Entry tags:
XMM: "Vials of Ivory and Coloured Glass, Unstoppered" (Moira et al.)
Title: Vials of Ivory and Coloured Glass, Unstoppered
Fandom: X-Men movieverse
Rating: PG
Characters: Moira McTaggert, Jean Grey, Charles Xavier, Ororo Monroe, Raven Darkholme, Rahne Sinclair.
Spoilers: For all of X-Men 3: The Last Stand.
Summary: Women beware women, in days of auld lang syne.
Author's Note: Special thanks to
thelastgoodname for an absolutely wonderful beta that really had me thinking about the story in new ways. Unfortunately, each time I tried to write a new draft to address those issues, I ended up stalled, so I was forced in the end to go for a superficial edit. All flaws are firmly my own.
Vials of Ivory and Coloured Glass, Unstoppered
“So this is it?” Raven asked, looking at the huge building which loomed in front of them.
“Yep,” said Jean Grey as she dropped her bags and opened the mansion door. "God, it's good to be home.”
It was, Moira noted as she looked around, indeed a rather nice place for one to return to. Some of the older academic buildings on campus had been a little similar, and she had seen a few castles in Scotland which managed to be even more grandiose, but none of them had been so . . . welcoming.
This was, as Jean had noted, a home, at the same time as it was a mansion, and at the same time as it was a school. A building with many different faces, and Moira had only stepped inside the door.
"It is good to have you home," an older man in a suit responded in an English accent, entering the parlor. "The place wasn't the same without you, I have to say." He paused took in Moira and Raven. "And I see you brought friends."
Jean nodded. "This is Moira, Professor; she's in my pre-med classes with me. And this is Raven, her roommate."

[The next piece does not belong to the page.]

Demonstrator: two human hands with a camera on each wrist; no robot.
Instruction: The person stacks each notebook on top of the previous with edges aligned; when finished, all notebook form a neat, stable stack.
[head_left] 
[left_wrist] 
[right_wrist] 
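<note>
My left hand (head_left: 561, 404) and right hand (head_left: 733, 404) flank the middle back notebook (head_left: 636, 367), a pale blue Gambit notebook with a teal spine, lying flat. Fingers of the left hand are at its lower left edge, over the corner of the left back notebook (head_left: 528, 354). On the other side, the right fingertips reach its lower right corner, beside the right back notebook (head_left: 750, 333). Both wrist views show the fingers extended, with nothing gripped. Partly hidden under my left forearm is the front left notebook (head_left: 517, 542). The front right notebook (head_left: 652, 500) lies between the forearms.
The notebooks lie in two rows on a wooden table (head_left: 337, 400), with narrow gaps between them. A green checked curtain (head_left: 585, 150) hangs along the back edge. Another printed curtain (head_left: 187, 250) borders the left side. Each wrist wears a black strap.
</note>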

The professor strode over the group, shook hands with the two of them. "It's a pleasure to have you here."
* * * * *
The Not-Too-Distant Future. . . .
Moira K. McTaggert, M.D., Ph.D., D.Sc., assistant director of the Muir Clinic in Edinburgh, stood in the courtyard of the old familiar mansion, staring into space at the tombstone of Charles Xavier. Oh, Charles, how couldn’t you see that your entire life was always hurtling towards this moment?
She didn’t know how long she had stood there, deep in her own thoughts, before she became aware of a presence behind her. "Ororo," she said, in greeting. "I'm sorry, I was just. . . ."

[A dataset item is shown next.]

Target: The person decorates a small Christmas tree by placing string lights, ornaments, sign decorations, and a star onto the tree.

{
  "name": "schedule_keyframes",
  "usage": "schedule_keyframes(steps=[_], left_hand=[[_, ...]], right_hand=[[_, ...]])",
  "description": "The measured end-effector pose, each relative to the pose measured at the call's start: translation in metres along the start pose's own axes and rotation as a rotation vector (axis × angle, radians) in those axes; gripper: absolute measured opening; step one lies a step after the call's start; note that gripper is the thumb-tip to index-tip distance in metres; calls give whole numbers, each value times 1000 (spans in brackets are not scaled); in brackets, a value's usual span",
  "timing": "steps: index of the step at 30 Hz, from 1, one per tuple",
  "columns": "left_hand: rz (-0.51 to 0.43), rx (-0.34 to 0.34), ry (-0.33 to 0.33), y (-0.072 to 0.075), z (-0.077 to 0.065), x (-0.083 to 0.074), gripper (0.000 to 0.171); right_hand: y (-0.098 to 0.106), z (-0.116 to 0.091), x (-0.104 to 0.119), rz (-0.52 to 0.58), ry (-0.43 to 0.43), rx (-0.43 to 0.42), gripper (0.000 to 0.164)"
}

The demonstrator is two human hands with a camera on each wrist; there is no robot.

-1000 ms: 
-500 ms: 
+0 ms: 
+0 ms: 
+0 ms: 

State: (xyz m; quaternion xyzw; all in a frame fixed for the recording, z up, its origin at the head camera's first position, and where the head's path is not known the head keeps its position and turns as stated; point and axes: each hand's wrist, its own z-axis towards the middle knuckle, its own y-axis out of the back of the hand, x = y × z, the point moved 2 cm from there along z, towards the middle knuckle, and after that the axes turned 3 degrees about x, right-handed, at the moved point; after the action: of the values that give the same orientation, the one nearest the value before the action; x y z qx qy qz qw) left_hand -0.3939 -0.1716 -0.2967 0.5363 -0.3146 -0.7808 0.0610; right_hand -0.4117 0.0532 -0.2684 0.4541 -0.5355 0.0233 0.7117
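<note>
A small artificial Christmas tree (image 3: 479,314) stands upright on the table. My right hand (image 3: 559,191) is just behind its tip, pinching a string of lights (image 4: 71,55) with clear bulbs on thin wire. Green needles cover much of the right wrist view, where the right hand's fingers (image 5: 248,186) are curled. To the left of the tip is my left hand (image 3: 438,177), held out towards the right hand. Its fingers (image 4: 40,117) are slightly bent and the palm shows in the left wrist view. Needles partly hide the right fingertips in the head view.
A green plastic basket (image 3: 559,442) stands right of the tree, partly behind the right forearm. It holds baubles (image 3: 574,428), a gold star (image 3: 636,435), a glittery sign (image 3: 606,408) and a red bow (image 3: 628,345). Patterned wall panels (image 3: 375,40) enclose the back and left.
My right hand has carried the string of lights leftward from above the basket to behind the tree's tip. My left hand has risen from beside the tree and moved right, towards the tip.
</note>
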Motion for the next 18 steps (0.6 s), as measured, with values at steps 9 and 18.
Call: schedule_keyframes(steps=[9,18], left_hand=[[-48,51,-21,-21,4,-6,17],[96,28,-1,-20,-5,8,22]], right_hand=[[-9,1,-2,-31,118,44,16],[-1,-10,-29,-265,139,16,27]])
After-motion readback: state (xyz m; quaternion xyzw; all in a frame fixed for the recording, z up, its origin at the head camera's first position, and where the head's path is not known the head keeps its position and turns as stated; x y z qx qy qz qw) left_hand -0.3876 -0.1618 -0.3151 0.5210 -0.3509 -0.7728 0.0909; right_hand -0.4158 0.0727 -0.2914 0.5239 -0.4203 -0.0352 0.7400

“Saying goodbye,” Ororo said, nodding with what she must have thought was understanding, even though of course that hadn't been what Moira had been doing at all.

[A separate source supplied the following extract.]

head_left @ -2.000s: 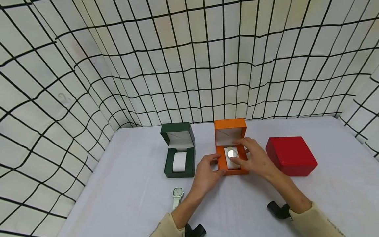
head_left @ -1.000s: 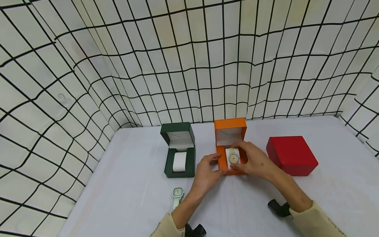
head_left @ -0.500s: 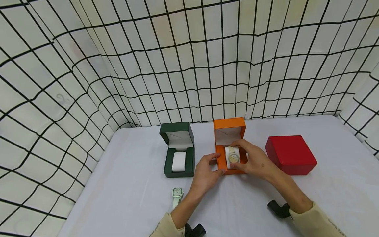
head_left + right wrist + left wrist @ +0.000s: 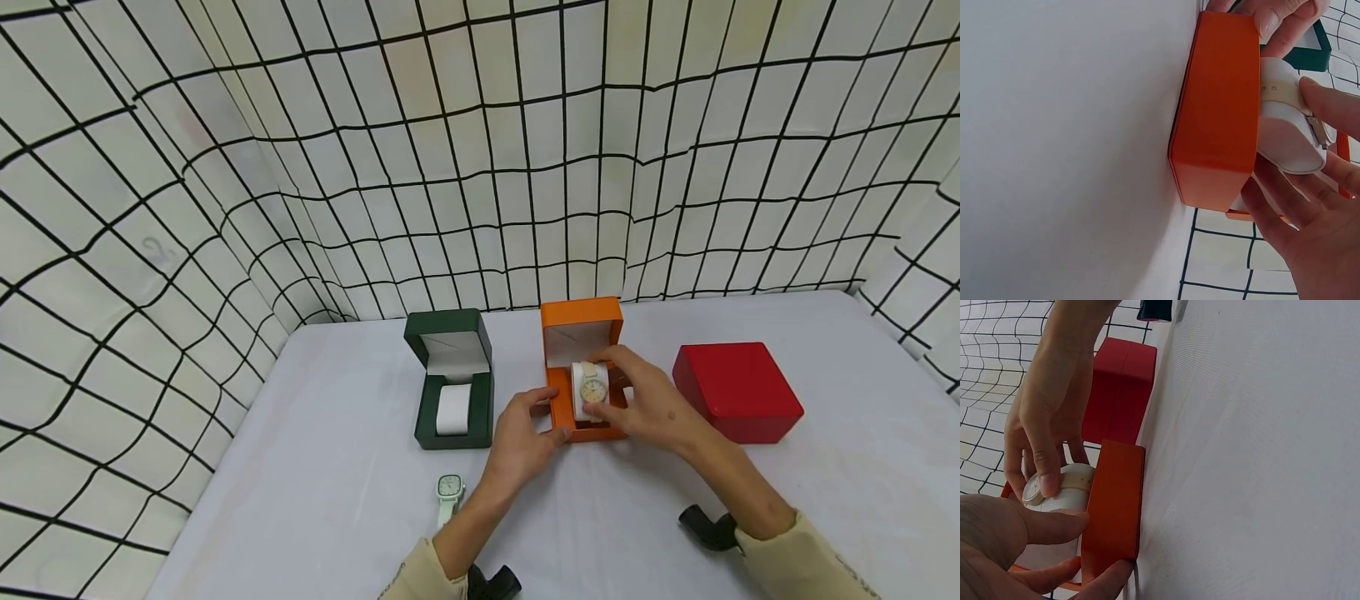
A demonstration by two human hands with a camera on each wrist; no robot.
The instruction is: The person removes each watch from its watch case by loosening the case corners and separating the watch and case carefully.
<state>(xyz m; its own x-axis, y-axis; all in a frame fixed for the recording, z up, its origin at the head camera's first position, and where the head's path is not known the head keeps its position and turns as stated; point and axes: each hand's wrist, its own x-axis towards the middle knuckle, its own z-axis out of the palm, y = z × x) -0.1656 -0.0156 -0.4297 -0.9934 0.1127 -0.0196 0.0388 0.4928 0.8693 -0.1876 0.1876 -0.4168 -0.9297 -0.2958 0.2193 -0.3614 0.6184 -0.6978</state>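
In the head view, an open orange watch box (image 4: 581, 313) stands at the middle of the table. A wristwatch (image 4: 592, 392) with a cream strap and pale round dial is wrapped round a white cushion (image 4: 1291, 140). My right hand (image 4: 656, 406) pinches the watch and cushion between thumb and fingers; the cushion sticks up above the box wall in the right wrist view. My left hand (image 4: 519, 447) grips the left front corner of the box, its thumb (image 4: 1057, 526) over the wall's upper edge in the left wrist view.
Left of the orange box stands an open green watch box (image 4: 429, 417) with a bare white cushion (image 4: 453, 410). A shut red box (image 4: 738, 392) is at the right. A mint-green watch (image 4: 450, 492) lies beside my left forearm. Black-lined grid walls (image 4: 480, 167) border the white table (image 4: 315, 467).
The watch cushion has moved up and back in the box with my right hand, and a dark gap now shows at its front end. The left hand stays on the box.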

She had said goodbye years ago, after all.
“It’s been hard for all of us,” Ororo started, after some hesitation, “but I can’t imagine—”
No, you can’t. “It’s okay,” Moira cut Ororo off before the X-Man had a chance to say anything more. “Charles died as he lived. As must we all.”
For a moment Moira thought Ororo might protest, call her on her bullshit (although it was true bullshit nonetheless), but then she just nodded in agreement. “I was hoping, that maybe, while you were here—”
Moira caught her meaning immediately. “I live to serve,” she said. This was who she was.
The relief on Ororo’s face was evident. “Ever since Jean—” She paused, flailing, then started again. “We’ve been a bit out of our league lately,” she admitted. “We think Theresa’s begun to develop a secondary mutation, but for all we know it may just be laryngitis.”
Moira graced the X-Man with a smile. “Don’t worry,” she said. “I’ll look at it. It won’t be any trouble at all.”
“Thanks,” said Ororo, leading Moira into the mansion. “You know, you know more about mutants than even we do, now. If you want—”
“No,” Moira said, cutting Ororo off before she could say another word. “Charles has already offered and I have already refused, Storm. More than once.”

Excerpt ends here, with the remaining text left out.